The court answered this question in the negative: “Standing alone, a voluntary recall notice which fails to identify a specific contamination issue and expressly states that no product has been identified as out-of-specification does not constitute a plausible allegation of a product defect.  Accordingly, the strict liability and negligence claims in [the plaintiff’s] proposed Second Amended Complaint cannot survive a Rule 12(b)(6) motion, and any amendment would be futile.”  Id.  The plaintiff similarly had failed “to offer even a formulaic recitation of the elements” of her breach-of-warranty claims.  Id. (internal punctuation and citation omitted).  “Thus,” the court concluded, “any amendment to [the] breach of warranty claims also would be futile.” Id.
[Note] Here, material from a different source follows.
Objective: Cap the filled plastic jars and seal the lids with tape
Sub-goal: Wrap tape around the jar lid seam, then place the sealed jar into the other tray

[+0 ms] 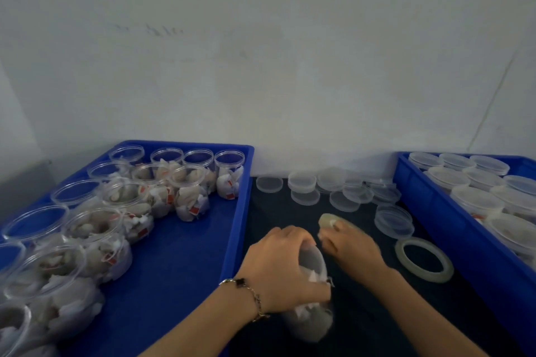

Because “the proposed Second Amended Complaint and the First Amended Complaint contain[ed] the same allegations and share[d] the same weaknesses,” the court held that its 12(b)(6) analysis of the proposed Second Amended Complaint was also fatal to the First Amended Complaint, which also “fail[ed] to state a claim to relief that was plausible on its face.” Id.  (citation to Twiqbal omitted).   And the court granted the motion to dismiss.  (One claim remained pending, as the seller did not move to dismiss on all of the claims against it.)   A couple of nice takeaways:  the mere fact of a voluntary recall is not probative of anything, and a plaintiff who asks a court to take judicial notice of public documents shouldn’t lie about what the documents say.  A tidy decision and a well-deserved knuckle rap, all in one.  We like this case, and we’ll keep you posted on other decisions related to product recalls.  In the meantime, stay safe out there.